- [Task statement]
With the pictures omitted, print exactly the lines below, from the one containing "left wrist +" through the one containing "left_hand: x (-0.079", and nothing else.
── Given data ──
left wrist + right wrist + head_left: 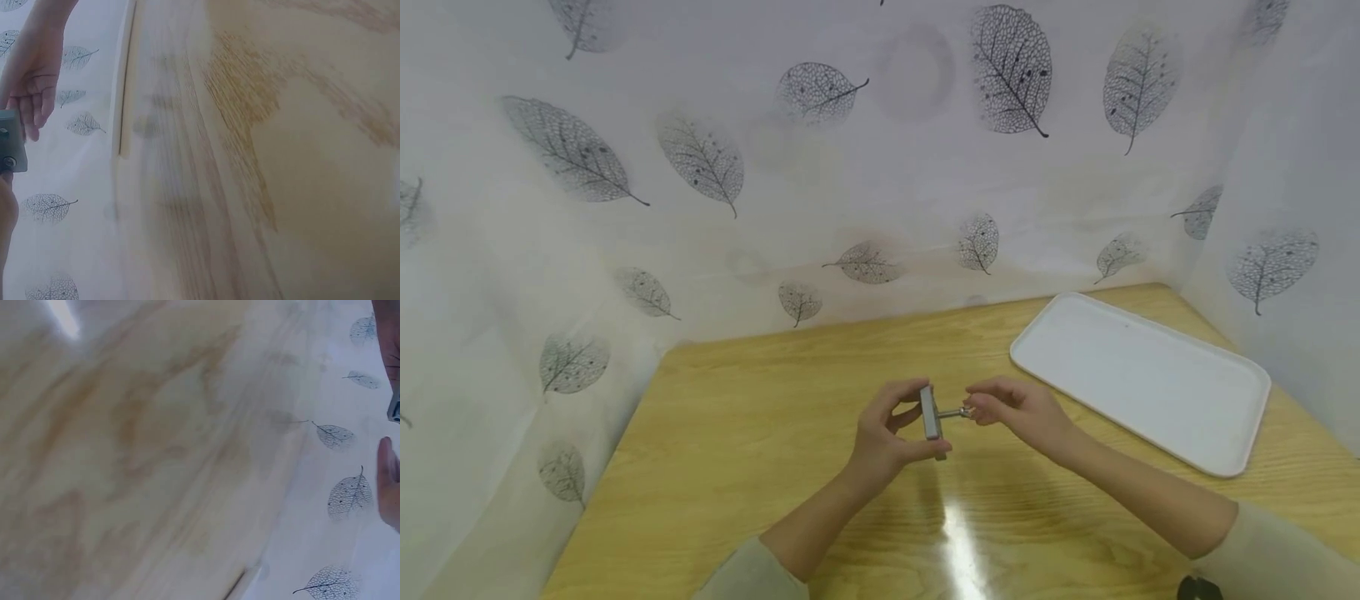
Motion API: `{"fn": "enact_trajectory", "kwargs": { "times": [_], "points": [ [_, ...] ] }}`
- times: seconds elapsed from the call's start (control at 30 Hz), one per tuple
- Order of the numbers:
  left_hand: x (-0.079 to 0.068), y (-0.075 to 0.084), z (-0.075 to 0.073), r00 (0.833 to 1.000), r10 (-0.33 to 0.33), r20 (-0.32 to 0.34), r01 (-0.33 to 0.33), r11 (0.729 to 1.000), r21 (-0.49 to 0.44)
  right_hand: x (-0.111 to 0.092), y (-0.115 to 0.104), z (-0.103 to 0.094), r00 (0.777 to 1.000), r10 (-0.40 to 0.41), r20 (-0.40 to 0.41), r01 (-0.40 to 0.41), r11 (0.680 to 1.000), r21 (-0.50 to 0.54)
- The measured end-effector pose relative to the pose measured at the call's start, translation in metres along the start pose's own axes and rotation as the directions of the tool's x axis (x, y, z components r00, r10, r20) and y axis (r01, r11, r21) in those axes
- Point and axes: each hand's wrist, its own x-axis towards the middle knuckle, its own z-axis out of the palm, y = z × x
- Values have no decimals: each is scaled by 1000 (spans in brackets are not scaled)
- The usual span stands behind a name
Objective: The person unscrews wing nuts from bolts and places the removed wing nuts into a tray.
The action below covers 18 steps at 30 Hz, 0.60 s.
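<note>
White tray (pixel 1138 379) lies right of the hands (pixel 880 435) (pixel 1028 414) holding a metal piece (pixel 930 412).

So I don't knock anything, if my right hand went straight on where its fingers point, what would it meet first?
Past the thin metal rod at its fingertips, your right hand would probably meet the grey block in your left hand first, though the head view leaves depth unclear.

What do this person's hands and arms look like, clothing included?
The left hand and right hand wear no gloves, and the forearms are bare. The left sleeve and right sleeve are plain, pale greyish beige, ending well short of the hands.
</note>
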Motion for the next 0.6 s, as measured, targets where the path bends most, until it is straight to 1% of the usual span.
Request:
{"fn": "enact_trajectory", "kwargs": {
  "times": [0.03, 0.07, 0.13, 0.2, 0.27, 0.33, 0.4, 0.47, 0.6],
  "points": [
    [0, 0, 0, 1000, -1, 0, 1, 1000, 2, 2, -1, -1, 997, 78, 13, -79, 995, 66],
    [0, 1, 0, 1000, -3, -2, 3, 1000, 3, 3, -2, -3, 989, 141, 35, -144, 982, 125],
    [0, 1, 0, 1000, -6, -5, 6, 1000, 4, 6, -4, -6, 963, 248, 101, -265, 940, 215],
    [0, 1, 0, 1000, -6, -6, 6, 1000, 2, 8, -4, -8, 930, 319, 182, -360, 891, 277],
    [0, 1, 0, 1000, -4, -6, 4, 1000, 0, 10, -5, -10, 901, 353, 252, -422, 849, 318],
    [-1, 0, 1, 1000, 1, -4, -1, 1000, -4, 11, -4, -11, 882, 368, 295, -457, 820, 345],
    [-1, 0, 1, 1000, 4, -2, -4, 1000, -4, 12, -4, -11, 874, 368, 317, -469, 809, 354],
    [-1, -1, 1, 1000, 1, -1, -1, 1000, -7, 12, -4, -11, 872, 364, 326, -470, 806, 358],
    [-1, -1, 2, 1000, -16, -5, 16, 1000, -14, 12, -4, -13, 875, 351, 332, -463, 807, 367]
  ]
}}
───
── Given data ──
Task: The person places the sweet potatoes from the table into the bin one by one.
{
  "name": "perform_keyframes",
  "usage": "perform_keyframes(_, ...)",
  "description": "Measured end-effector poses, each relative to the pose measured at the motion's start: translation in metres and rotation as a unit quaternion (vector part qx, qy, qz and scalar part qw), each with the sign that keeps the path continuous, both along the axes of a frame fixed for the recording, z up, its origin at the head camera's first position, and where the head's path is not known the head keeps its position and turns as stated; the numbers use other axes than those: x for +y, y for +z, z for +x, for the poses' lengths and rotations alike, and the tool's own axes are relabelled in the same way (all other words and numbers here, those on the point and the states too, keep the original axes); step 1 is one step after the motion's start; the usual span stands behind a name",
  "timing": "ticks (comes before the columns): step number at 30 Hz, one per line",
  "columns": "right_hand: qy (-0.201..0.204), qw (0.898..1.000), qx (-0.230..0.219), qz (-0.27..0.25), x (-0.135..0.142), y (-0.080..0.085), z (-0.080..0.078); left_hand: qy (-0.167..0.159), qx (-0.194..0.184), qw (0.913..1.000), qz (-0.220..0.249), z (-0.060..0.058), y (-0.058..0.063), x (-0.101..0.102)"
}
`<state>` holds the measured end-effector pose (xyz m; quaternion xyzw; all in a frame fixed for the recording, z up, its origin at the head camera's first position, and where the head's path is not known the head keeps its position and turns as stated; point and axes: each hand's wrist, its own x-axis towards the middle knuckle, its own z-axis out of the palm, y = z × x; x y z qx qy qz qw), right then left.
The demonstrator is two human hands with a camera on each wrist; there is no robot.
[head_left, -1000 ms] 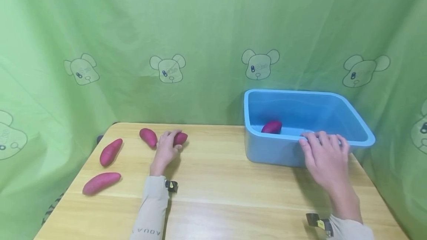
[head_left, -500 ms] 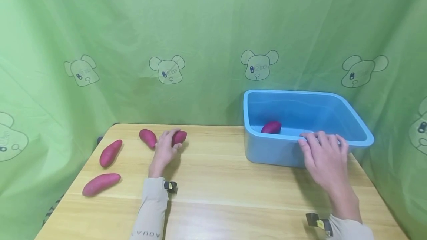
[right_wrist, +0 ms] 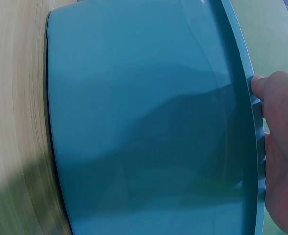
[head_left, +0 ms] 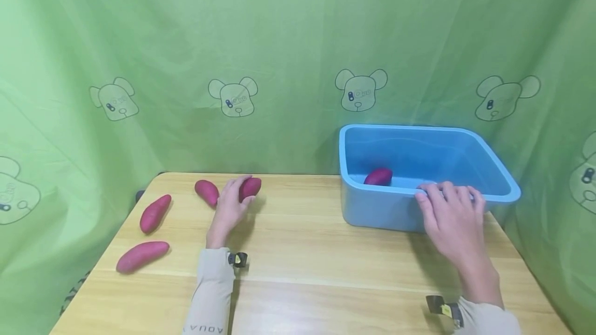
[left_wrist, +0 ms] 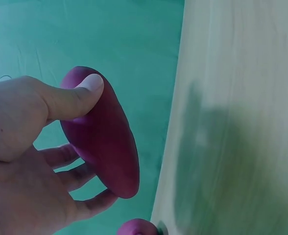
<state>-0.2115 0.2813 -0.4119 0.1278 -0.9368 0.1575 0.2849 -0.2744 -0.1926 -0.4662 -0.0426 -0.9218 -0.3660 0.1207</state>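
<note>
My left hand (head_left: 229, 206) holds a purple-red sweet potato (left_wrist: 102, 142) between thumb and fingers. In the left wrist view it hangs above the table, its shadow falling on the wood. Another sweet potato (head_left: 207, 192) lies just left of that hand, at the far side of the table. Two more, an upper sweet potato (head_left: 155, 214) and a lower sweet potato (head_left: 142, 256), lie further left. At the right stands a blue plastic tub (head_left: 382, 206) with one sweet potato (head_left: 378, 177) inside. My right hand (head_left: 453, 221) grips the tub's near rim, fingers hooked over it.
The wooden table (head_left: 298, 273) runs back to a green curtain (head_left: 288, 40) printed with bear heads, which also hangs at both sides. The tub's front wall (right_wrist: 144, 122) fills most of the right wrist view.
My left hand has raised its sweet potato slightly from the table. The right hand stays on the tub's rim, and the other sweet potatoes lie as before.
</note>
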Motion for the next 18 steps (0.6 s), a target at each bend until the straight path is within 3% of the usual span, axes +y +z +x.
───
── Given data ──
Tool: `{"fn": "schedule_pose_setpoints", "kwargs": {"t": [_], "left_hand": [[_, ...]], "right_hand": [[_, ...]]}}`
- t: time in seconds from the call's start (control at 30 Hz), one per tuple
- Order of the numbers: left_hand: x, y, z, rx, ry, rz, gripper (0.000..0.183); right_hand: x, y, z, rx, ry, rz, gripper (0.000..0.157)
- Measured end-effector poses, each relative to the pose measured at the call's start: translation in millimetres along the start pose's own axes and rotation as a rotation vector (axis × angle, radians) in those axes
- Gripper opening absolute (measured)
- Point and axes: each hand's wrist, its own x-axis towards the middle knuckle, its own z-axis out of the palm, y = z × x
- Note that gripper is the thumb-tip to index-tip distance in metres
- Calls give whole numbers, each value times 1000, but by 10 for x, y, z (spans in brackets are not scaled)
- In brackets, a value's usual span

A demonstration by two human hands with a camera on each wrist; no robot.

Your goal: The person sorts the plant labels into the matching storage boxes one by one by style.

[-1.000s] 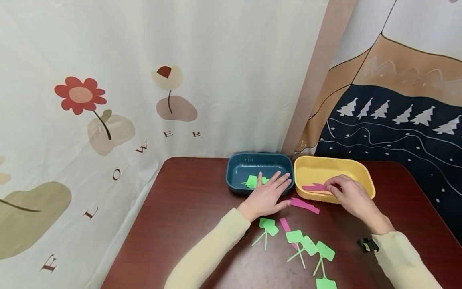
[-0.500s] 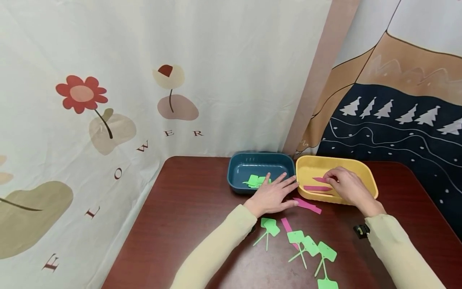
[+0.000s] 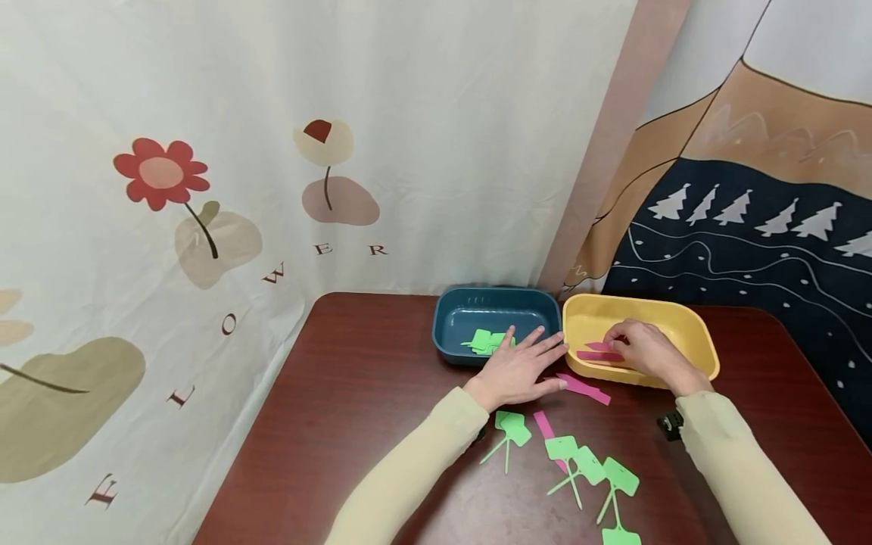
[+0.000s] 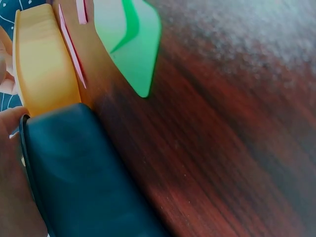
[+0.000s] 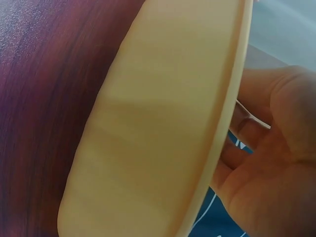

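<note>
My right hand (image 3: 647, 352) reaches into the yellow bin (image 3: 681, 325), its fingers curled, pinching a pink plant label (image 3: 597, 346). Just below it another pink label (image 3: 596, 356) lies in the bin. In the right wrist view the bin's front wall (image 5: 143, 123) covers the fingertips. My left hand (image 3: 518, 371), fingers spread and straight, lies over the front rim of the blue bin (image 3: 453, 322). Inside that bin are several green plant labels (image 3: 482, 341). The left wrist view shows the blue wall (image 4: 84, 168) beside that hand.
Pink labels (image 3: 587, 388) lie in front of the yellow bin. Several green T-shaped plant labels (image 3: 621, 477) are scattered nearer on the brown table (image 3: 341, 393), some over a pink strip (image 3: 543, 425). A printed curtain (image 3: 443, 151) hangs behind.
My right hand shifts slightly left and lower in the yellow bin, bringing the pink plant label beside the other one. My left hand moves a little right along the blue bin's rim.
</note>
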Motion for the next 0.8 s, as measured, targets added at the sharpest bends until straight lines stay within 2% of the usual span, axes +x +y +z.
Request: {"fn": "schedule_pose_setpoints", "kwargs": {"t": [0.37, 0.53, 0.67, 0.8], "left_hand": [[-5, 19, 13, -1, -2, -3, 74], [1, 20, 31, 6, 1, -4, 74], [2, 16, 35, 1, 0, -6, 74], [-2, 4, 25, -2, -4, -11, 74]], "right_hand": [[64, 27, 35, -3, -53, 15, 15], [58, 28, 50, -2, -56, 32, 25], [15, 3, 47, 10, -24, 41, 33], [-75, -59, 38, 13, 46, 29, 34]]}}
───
- [Task answer]
left wrist + right wrist + head_left: 
Motion API: `{"fn": "enact_trajectory", "kwargs": { "times": [_], "points": [ [_, ...] ] }}`
- times: seconds elapsed from the call's start (control at 30 Hz), one per tuple
- Order of the numbers:
  left_hand: x (-0.079 to 0.068), y (-0.075 to 0.084), z (-0.075 to 0.073), r00 (0.833 to 1.000), r10 (-0.33 to 0.33), r20 (-0.32 to 0.34), r01 (-0.33 to 0.33), r11 (0.729 to 1.000), r21 (-0.49 to 0.44)

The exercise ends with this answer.